WHAT THE TASK ASKS: Only one span of the listing below is wanted: the lines from the one with "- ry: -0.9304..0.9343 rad" through the one with "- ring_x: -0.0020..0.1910", reproduced exactly, both ends kept.

____ DATA EXTRACT

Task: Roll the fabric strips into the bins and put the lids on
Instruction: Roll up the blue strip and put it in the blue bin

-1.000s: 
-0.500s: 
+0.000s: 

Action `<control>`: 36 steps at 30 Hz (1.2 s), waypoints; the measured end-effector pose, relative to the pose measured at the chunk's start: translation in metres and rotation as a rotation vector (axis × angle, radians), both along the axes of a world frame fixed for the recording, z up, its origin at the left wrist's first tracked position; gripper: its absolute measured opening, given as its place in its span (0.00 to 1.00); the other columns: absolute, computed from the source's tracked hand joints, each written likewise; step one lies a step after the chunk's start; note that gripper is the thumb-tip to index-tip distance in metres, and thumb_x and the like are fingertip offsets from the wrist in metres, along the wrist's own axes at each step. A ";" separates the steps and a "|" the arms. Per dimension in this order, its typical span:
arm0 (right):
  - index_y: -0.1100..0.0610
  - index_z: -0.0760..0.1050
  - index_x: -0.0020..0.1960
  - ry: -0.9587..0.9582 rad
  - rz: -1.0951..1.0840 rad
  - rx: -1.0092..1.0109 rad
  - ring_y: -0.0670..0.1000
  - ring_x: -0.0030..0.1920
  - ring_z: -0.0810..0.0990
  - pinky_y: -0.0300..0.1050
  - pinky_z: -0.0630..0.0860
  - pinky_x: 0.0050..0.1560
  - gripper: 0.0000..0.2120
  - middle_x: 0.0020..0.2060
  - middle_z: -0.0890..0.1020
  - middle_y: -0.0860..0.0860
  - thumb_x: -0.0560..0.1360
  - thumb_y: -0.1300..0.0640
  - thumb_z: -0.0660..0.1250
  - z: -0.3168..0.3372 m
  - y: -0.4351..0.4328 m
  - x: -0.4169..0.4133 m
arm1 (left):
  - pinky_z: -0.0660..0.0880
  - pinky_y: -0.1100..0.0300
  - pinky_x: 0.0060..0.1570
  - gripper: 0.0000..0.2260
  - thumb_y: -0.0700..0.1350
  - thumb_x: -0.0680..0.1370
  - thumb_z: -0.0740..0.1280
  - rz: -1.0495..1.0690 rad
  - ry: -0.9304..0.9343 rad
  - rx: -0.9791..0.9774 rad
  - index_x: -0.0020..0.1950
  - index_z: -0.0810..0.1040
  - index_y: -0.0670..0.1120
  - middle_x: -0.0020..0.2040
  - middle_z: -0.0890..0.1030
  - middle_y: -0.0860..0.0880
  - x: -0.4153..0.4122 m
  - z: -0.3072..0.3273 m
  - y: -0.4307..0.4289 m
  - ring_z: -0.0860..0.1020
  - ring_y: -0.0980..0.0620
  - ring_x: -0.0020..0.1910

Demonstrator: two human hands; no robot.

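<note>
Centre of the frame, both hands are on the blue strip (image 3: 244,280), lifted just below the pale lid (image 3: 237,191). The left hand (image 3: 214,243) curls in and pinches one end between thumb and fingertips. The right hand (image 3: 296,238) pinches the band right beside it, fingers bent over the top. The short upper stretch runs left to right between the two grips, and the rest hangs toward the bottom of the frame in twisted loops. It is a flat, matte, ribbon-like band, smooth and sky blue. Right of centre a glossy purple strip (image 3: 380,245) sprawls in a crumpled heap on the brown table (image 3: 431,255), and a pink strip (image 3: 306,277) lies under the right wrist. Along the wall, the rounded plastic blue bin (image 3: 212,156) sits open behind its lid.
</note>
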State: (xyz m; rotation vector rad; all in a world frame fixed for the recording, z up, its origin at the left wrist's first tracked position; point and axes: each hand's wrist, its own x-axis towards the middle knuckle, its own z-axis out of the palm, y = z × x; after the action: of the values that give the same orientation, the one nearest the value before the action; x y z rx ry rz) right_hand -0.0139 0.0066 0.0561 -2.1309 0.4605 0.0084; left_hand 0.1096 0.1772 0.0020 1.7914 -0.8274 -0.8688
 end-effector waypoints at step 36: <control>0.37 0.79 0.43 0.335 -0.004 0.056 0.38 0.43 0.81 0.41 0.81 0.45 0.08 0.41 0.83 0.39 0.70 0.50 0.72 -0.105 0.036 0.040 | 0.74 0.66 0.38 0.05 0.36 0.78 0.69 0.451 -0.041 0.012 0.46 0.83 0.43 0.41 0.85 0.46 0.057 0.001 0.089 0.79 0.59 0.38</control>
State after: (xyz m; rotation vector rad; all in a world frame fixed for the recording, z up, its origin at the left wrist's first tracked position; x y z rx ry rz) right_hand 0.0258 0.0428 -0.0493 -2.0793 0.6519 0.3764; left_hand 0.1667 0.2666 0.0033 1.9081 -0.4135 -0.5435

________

RESPONSE:
  - ry: -0.9304..0.9343 rad
  - rx: -0.9791..0.9774 rad
  - index_x: -0.0020..0.1950
  - index_z: -0.0810..0.1040
  - index_y: -0.0670..0.1120
  - middle_x: -0.0020..0.2040
  - middle_z: -0.0890..0.1030
  - middle_y: -0.0860..0.0880
  - x: -0.4153..0.4122 m
  - z: -0.3072..0.3273 m
  - y: -0.4307..0.4289 m
  - ring_z: -0.0860..0.1020
  - ring_y: -0.0980..0.0620
  - ring_x: -0.0020..0.1910

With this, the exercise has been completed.